Una de las mayores dificultades para un escritor es encontrar un ritmo de trabajo que permita avanzar de verdad en la creación literaria. Hablo de ritmo, y no de horas disponibles, porque lo segundo suele ser más fácil de conseguir que lo primero. Tiempo, en mayor o menor medida, casi todos tenemos, aunque sea media hora al día. Y cuando no lo tenemos, pero sí la voluntad, siempre se pueden arañar esos minutos a otra actividad o escribir de camino al trabajo.
Lo que suele faltar es una rutina capaz de transformar el tiempo disponible en páginas. El tiempo, por sí solo, no produce libros. Lo que los produce es un sistema: una forma de trabajar que, repetida día tras día, va acumulando páginas hasta convertirse en una obra terminada.
Disponer de tiempo ayuda, claro; facilita dedicarle horas a la escritura. Pero no es lo decisivo. Hay quien tiene tiempo y lo emplea en cualquier otra cosa. Lo esencial es querer escribir y aceptar lo que eso implica. Hacer aquello que distingue a los escritores del resto: sentarse, pegar el culo a la silla y escribir. No hay secretos.
Y si solo puedes dedicar media hora al día, no subestimes lo que esa media hora puede dar de sí. No depende de la inspiración ni de rachas creativas, sino de constancia. Escribir un día tras otro. Nada más.
La cuenta es conocida y no tiene nada de misteriosa. Tendemos a sobrestimar lo que podemos hacer en un año y a subestimar lo que somos capaces de lograr en diez. La frase se atribuye a Bill Gates, aunque él mismo ha dicho que es anterior. Da igual quién la pronunciara primero: apunta a una verdad sencilla. Pensamos en grande a corto plazo y en pequeño cuando se trata de sostener el esfuerzo. Sin embargo, en el largo recorrido se alcanzan resultados mayores de los que imaginamos.
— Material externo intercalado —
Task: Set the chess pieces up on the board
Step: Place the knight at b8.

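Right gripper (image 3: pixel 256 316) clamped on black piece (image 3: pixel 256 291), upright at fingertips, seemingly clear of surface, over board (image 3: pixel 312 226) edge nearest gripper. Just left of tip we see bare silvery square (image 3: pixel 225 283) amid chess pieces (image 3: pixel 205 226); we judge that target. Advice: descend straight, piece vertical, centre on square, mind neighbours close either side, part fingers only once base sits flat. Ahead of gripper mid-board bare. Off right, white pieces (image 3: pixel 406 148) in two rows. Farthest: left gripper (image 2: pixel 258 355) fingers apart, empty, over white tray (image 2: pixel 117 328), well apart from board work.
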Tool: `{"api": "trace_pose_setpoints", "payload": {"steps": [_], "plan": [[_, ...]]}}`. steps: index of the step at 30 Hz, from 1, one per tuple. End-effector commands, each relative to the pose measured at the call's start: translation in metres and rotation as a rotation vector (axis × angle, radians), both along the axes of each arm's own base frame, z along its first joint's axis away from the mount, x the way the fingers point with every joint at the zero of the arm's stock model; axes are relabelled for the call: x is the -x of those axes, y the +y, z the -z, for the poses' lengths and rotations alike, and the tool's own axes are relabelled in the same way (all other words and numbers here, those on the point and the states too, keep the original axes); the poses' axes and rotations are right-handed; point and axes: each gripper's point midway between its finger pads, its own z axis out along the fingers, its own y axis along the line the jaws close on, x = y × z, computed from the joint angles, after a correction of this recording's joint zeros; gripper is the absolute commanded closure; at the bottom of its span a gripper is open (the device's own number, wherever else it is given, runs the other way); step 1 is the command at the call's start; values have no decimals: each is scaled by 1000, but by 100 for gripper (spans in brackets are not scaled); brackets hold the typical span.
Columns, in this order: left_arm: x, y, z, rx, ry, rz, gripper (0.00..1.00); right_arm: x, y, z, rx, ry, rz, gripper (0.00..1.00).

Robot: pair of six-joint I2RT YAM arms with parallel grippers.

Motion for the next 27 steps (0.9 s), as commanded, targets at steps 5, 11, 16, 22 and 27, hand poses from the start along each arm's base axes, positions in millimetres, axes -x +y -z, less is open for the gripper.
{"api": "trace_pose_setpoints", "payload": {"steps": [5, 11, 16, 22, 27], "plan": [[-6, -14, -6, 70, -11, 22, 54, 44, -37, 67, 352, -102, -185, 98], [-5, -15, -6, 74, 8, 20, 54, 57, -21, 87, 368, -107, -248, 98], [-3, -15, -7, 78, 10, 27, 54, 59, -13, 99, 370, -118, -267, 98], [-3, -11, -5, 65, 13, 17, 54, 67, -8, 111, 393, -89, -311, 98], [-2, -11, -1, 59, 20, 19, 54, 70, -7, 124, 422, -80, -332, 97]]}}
Aplicado a la escritura, el planteamiento es simple. Más importante que fijarse objetivos ambiciosos es escribir con regularidad, aunque sea en sesiones breves. Y si ese tiempo se dedica con atención plena, los resultados sorprenden. Treinta o cuarenta y cinco minutos de escritura concentrada pueden producir entre quinientas y mil palabras, como señala Cal Newport en Deep Work. Repetido varias veces por semana, ese hábito genera, sin ruido ni épica, material suficiente para uno, incluso dos libros al año.
Con eso me quedo: con la idea de que el trabajo del escritor consiste, básicamente, en escribir, y con la decisión consciente de reservar cada día un tiempo para hacerlo. Sin dramatismo, sin esperar condiciones ideales que casi nunca llegan.
En mi caso, escribo a diario un mínimo de mil palabras y, muy a menudo, llego a mil setecientas o dos mil. Mi problema no es la cantidad, sino la dispersión. Las palabras se reparten entre textos muy distintos: además de libros, blogs, diarios, notas, apuntes. Quizá ahí esté el verdadero ajuste pendiente: no escribir más, sino encontrar un ritmo más claro, una distribución más consciente de ese trabajo.
O, dicho de otro modo, escribir con la intención de crear una obra.